— Temo, dottoressa Clemente-Rice, che dopotutto non potrete far visita alla prigioniera.
La voce di Carmela restò serena, ma d’acciaio. — Si sbaglia, signor Castner. Io e il signor Arlen abbiamo un permesso del Procuratore Generale in persona per vedere la signorina Sharifi. Ha ricevuto notifica sia via terminale sia via cartacea. Ho con me le copie della pratica.
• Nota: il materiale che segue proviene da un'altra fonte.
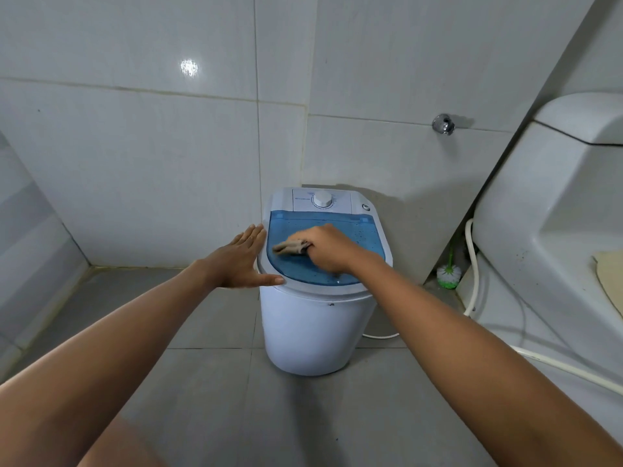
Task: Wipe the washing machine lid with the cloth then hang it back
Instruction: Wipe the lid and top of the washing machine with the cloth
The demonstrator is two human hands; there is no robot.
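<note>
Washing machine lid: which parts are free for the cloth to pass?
The blue lid is bare behind the right hand, toward the dial. Its left edge is crowded: cloth and left hand.

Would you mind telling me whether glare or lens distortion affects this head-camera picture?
Head view: one bright glare spot on the wall tile; wide-angle bending curves the tile lines and stretches both forearms; the blue lid and the cloth stay evenly lit and sharp.
</note>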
— Ho già ricevuto la notifica dal Tribunale, dottoressa.
L’espressione di Carmela non mutò. Restò in attesa. Il direttore del carcere si appoggiò allo schienale della sedia antica allacciandosi le mani dietro la testa con espressione ostile e divertita. Anche lui aspettò.
Carmela era più brava.
Alla fine lui ripeté: — Nessuno di voi due può vedere la prigioniera, a dispetto di quello che dice il Tribunale.
Carmela non disse nulla.
Lentamente l’espressione divertita di lui svanì. Lei non aveva intenzione né di chiedere né di pregare. — Non potete vedere la prigioniera perché la prigioniera non vuole vedervi.
Mi lasciai sfuggire: — Per niente?
— Per niente, signor Arlen. Si rifiuta di vedere entrambi. — Si appoggiò ulteriormente indietro sulla sedia, slacciando le mani, i suoi occhi azzurri piccoli nel bel volto.
Forse me lo sarei dovuto aspettare. Ma non era stato così. Appoggiai i palmi delle mani sulla sua scrivania.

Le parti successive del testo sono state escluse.